### Your goal
Go through the entries below, tally each line that has the word "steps", and give only the total.

### Input
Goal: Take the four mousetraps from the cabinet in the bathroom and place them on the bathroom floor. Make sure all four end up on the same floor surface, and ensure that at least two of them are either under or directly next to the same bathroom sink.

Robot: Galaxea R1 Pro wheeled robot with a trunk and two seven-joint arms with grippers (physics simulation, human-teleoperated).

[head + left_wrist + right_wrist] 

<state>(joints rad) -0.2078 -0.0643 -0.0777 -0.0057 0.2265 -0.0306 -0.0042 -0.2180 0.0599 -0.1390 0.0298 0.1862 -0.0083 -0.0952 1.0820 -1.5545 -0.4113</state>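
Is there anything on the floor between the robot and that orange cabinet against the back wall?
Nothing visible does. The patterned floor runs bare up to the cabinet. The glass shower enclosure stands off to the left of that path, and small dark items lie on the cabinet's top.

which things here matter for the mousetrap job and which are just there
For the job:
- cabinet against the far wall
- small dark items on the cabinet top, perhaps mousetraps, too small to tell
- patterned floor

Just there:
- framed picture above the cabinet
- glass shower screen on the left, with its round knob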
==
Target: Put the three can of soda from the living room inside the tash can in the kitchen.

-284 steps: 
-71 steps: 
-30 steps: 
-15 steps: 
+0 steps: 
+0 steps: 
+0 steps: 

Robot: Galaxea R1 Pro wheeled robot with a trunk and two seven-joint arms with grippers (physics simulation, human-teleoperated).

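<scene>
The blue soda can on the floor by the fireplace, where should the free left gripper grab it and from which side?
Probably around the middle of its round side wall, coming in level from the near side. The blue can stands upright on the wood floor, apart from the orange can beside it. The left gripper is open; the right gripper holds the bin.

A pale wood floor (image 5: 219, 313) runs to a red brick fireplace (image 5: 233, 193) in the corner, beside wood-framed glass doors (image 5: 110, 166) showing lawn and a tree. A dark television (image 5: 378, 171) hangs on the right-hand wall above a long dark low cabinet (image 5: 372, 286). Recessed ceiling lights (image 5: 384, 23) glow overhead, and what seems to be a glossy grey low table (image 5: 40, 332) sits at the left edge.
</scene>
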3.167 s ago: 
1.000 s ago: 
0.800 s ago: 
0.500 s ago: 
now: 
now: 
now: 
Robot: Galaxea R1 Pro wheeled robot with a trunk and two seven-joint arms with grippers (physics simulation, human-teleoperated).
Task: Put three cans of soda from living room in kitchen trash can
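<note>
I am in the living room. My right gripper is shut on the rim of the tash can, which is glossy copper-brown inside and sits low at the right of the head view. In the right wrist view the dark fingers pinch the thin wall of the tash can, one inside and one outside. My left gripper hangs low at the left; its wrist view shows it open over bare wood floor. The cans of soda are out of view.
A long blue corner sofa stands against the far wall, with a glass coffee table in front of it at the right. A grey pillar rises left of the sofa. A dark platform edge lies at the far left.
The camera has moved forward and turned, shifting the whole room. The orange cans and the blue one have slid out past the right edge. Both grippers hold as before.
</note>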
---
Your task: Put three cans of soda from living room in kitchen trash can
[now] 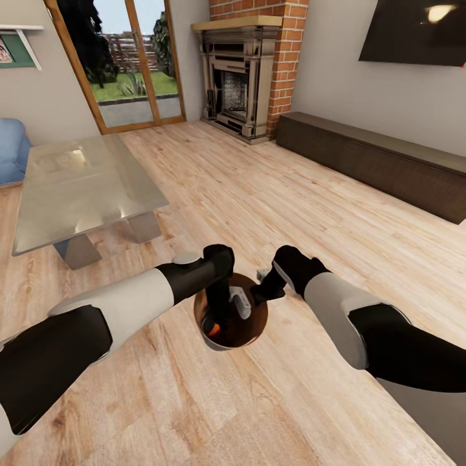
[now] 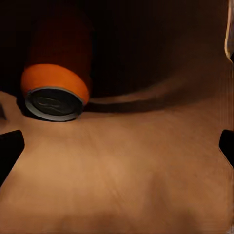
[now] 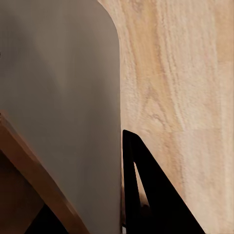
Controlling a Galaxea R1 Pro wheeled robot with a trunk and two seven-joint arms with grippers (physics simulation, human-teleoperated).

### Solution to this exercise
7